Esta es la teoría, pero ¿qué diferencia hay entre aprender a leer y ejercitar esta capacidad de forma habitual? Una abismal.
«Somos lo que leemos», tal cual. Si leyendo cambian las conexiones de nuestra “sesera”, ¿por qué no iba a cambiar la forma de relacionarnos con lo que hay fuera? Con el ejercicio continuado, nuestra habilidad se irá depurando, aumentando de forma exponencial la capacidad de asimilar nuevos conocimientos y nuevas experiencias. Cada historia leída, cada personaje comprendido, cada perspectiva absorbida, se une a nuestro acervo personal y nutre nuestra óptica de ángulos que seríamos incapaces de apreciar si sólo dependiera de nuestra historia individual.
Cada palabra desgranada y sus matices especializarán el ansia de aprender ese “algo” que nos falta. No se trata sólo de un incremento ponderable sobre la eficiencia, eficacia y velocidad de nuestros procesos mentales (que también). El hábito de lectura conformará un hábito de desafío a cualquier límite que venga impuesto, que esté estipulado por norma. La riqueza de vocabulario y la colección consecuente de apariencias nos aportan una motivación encadenada sobre la necesidad de comprender las vivencias ajenas, con todas las emociones asertivas que nos incitan a alejarnos de la conformidad y nos acercan a los demás.
Por supuesto, no vale leer cualquier cosa. Cuando se habla de un hábito lector, se presupone cierta “calidad” en la literatura leída. El contacto con los libros guiado, pero no coartado, en edades tempranas, desarrollará por su propio peso un interés que desembocará en lecturas de complejidades mayores. Inherente a la riqueza de ese avance y a su experiencia de sustracción, la capacidad de análisis se especializará como herramienta que nos ayude a distinguir los textos enriquecedores de aquellos de los que mejor conviene alejarse. Y esta destreza sólo se obtiene con el continuo contacto con las palabras adecuadas, fuera de toda imposición dogmática por parte de aquellos que las proporcionan.

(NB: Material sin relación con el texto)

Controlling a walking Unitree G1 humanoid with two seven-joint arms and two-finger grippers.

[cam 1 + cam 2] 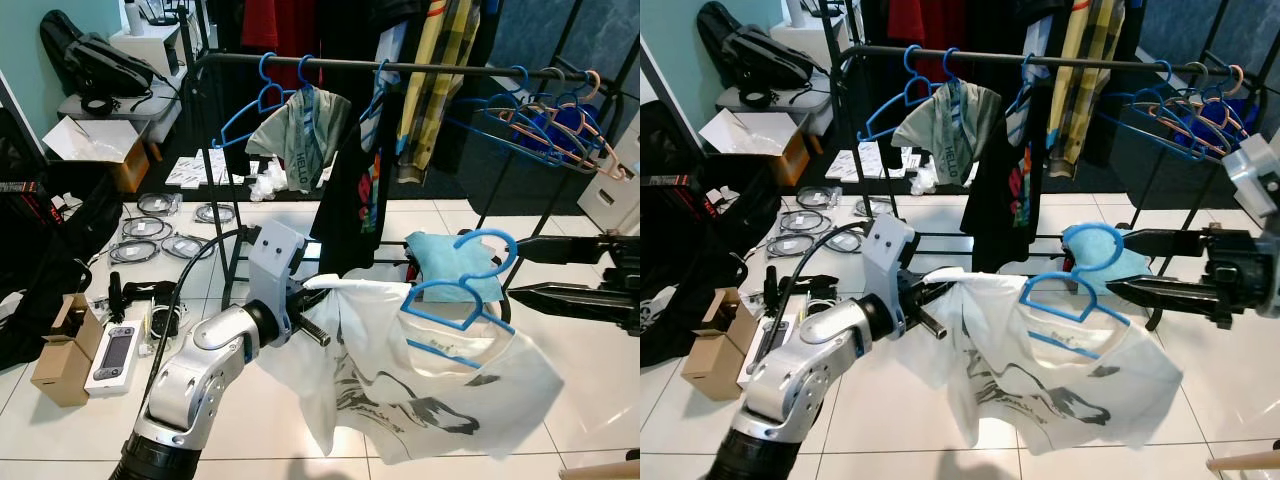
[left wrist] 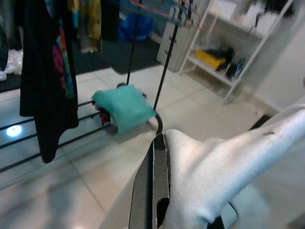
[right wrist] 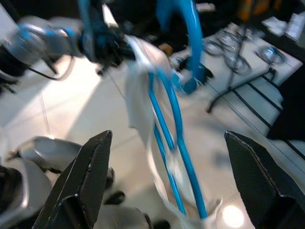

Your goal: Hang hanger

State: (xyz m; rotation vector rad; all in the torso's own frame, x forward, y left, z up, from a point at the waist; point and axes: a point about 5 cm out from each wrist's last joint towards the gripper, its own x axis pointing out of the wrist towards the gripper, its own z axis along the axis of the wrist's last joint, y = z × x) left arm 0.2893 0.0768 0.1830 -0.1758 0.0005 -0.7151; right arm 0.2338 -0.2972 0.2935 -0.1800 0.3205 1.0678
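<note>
Pinching white T-shirt (image 1: 400,385) shoulder: left gripper (image 1: 318,290) clamped | right gripper (image 3: 167,181) spread wide beside blue hanger (image 1: 460,295)

White shirt (image 1: 430,385), black-grey print; blue hanger (image 1: 462,290); teal cloth (image 1: 440,258); black rail (image 1: 400,68); white floor tiles (image 1: 80,425).

Black metal clothes rail (image 1: 440,69) carrying empty blue plastic hangers (image 1: 530,120), a grey printed T-shirt (image 1: 300,130) and a black T-shirt (image 1: 350,190). Coiled cables in clear bags (image 1: 150,240) lie on the white tiled floor (image 1: 80,420), near a brown cardboard box (image 1: 62,350).
</note>
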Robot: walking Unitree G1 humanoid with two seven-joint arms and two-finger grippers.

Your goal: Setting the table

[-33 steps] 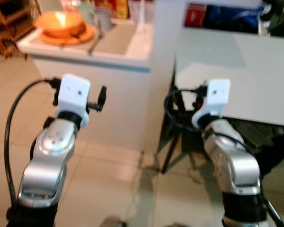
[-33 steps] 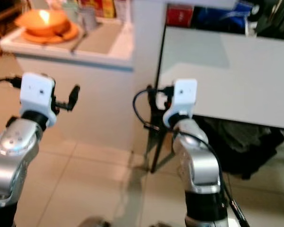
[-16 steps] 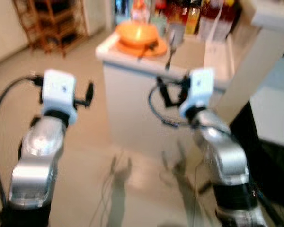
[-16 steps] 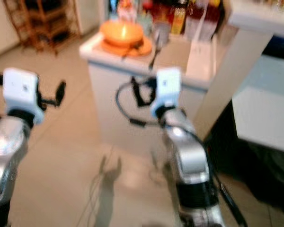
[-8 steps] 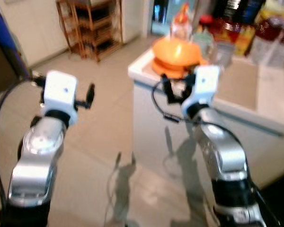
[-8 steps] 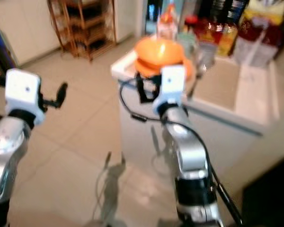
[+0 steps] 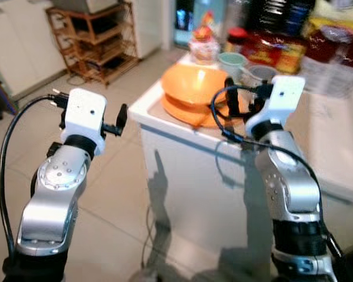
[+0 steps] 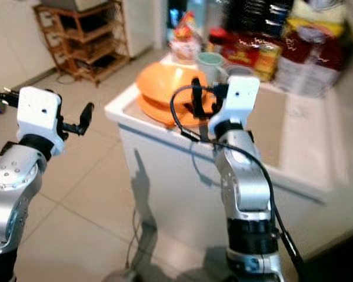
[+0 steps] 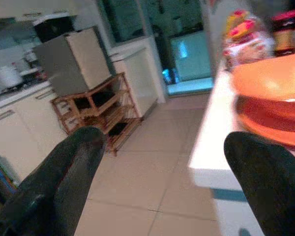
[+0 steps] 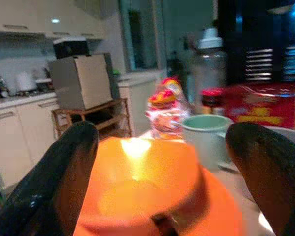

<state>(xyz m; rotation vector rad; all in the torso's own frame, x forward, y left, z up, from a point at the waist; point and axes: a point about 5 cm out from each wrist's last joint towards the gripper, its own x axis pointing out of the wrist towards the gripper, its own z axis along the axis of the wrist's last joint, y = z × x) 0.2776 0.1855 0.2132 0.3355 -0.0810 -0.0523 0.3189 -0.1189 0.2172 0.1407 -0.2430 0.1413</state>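
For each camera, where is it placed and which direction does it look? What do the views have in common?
Left and right eye views: on the head, looking forward and down at both silver arms and the white counter.
Left wrist view: along the open left gripper, toward the floor and counter edge.
Right wrist view: along the open right gripper, facing the orange bowl.
Shared: all four show the orange bowl.

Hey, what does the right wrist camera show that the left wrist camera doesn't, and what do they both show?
The right wrist view alone shows the pale green cup, a dark-lidded jar and the red packaging behind the orange bowl, with the right gripper held open just before the bowl. The left wrist view alone shows the white counter edge, the tiled floor and the open left gripper off to the counter's side. Both show the orange bowl, the wrapped snack pack, the wooden shelf rack and the grey box.
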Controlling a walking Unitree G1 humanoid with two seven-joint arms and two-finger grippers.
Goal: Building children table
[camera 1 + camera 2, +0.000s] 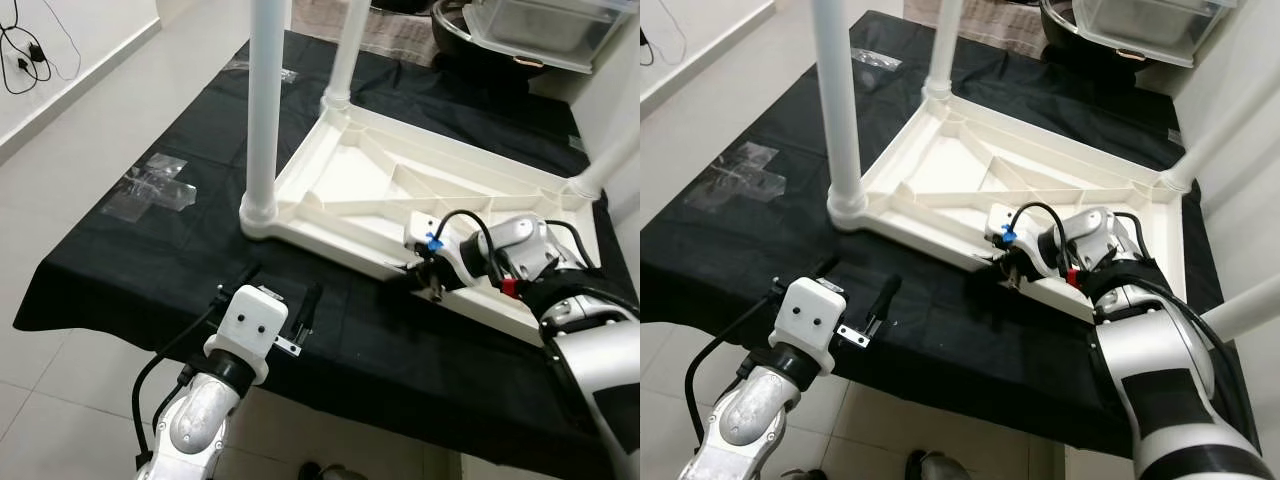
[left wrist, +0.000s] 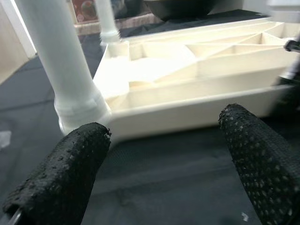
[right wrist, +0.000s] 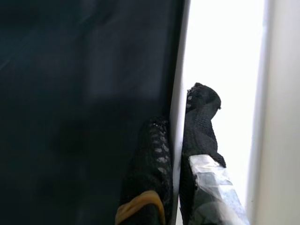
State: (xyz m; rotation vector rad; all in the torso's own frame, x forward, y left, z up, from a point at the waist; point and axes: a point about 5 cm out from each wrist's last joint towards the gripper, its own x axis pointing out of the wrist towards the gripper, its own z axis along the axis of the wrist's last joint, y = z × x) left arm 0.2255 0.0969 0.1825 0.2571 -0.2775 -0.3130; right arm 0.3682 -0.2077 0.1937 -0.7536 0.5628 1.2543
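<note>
Tabletop (image 1: 400, 190): white plastic, smooth, slightly glossy. Cloth (image 1: 150, 260): black, matt fabric.

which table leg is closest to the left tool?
The near-left corner leg of the upturned tabletop, standing just beyond the open left tool. The other legs stand at the far corners and on the right side.

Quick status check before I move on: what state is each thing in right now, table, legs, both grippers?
Tabletop: upside down on the black cloth, ribbed underside up.
Near-corner leg: upright in its socket.
Far-corner leg: upright in its socket.
Right-side leg: in its socket, leaning.
Right gripper: fingers shut on the tabletop's near rim.
Left gripper: open, over the cloth, holding nothing.
</note>
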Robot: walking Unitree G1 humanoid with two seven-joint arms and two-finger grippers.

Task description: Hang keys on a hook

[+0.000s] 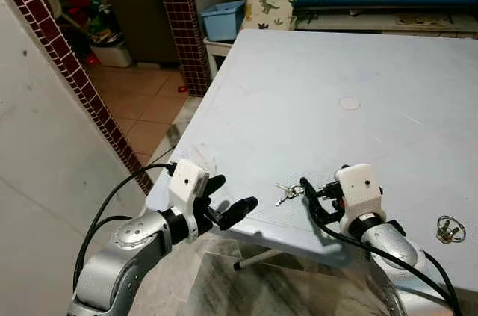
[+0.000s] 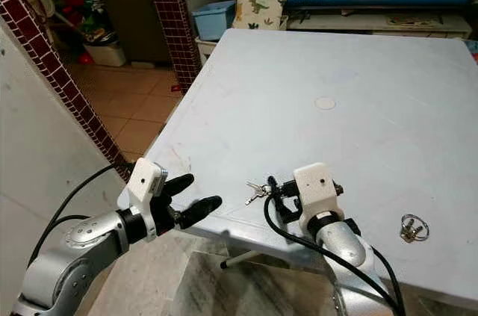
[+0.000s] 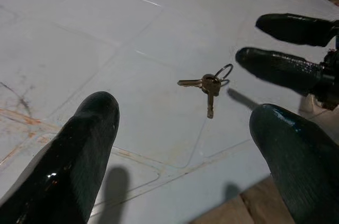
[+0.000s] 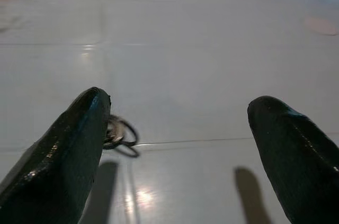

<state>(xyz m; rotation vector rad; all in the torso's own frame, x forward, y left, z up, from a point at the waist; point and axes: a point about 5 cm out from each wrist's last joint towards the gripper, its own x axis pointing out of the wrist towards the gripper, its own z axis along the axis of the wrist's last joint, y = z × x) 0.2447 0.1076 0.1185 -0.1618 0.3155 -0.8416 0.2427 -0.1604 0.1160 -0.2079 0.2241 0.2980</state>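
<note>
A small bunch of keys (image 1: 287, 193) on a ring lies flat near the front edge of the pale grey table (image 1: 336, 69). My right gripper (image 4: 177, 107) rests low over the table just right of the keys, open, and the key ring (image 4: 119, 134) peeks out beside one finger (image 4: 74, 144). My left gripper (image 1: 231, 196) hovers at the table's front left edge, open and empty, pointing toward the keys (image 3: 209, 83). The right gripper's fingers (image 3: 280, 68) appear beyond the keys in the left wrist view.
A small metal ring fitting (image 1: 450, 230) lies on the table at the front right. A faint round mark (image 1: 349, 104) sits mid-table. A white wall and brick-tiled pillar (image 1: 82, 84) stand close on the left. A blue bin (image 1: 222, 20) and a lit screen are beyond the table.
</note>
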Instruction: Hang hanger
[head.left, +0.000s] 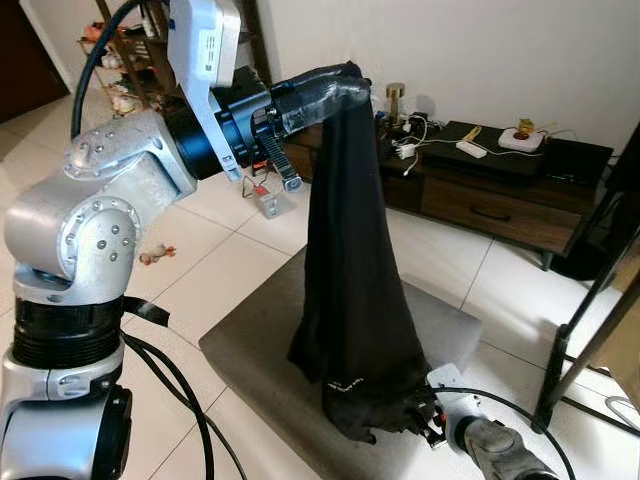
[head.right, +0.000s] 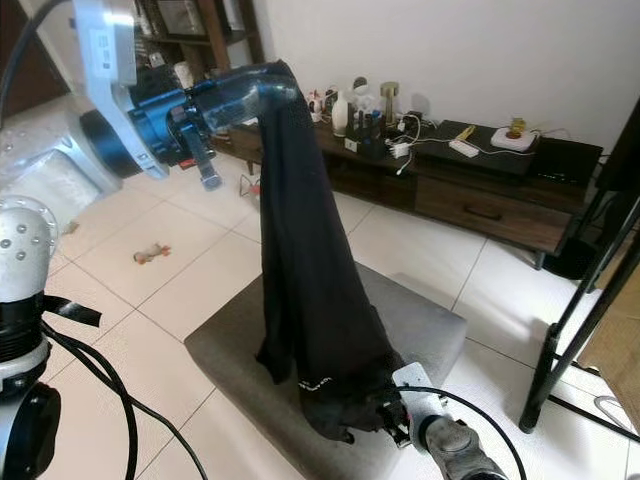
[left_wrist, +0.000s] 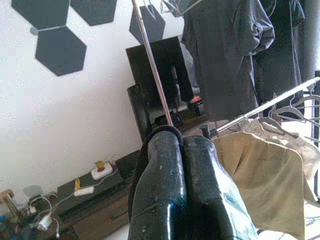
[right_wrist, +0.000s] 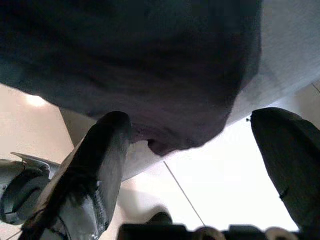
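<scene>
Garment (head.left: 350, 290): black cloth, no hanger visible in it, draped from the raised left gripper (head.left: 345, 85) in a long cone widening downward, its crumpled hem resting on the grey cushion (head.left: 250, 350). The left fingers (left_wrist: 180, 195) are pressed together under the cloth. The right gripper (head.left: 425, 415) sits at the hem, fingers (right_wrist: 90, 175) spread wide.
</scene>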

Aquí encajamos otro problema: el acceso a los libros. Esa interacción bidireccional entre el texto y las experiencias vitales se verá cuantiosamente limitada en función de las posibilidades y el ambiente educativo del catcúmeno. Las responsabilidades que atribuimos de forma aséptica a las malas decisiones o actitudes de las personas ajenas a nosotros, probablemente estén influenciadas por la desventaja educativa que supone el no haber tenido contacto con la diversidad que ofrecen los libros. La desventaja de clase que constituye la falta de perspectivas afecta notablemente la capacidad de deducir y predecir el entorno, prolongando los obstáculos de aquellos con menos oportunidades. Este hándicap supone un claro ejemplo de la importancia de fomentar el hábito lector, que debe ser fijado rápidamente en la educación temprana.
Quien considera la apología de la lectura como un «mero arrobamiento al fetiche» es posible que no vea en ese acto más que un intercambio mercantil de consumo de aquello en lo que está deseando reafirmarse. Como dijo sir Francis Bacon:
«La verdad que con mayor gusto escucha el hombre es aquella que está deseando oír».
La lectura que más nos incomoda es seguramente la que más nos enseñe.
Otro día hablaremos de la importancia, causas y consecuencias de según qué medio proporcione la lectura.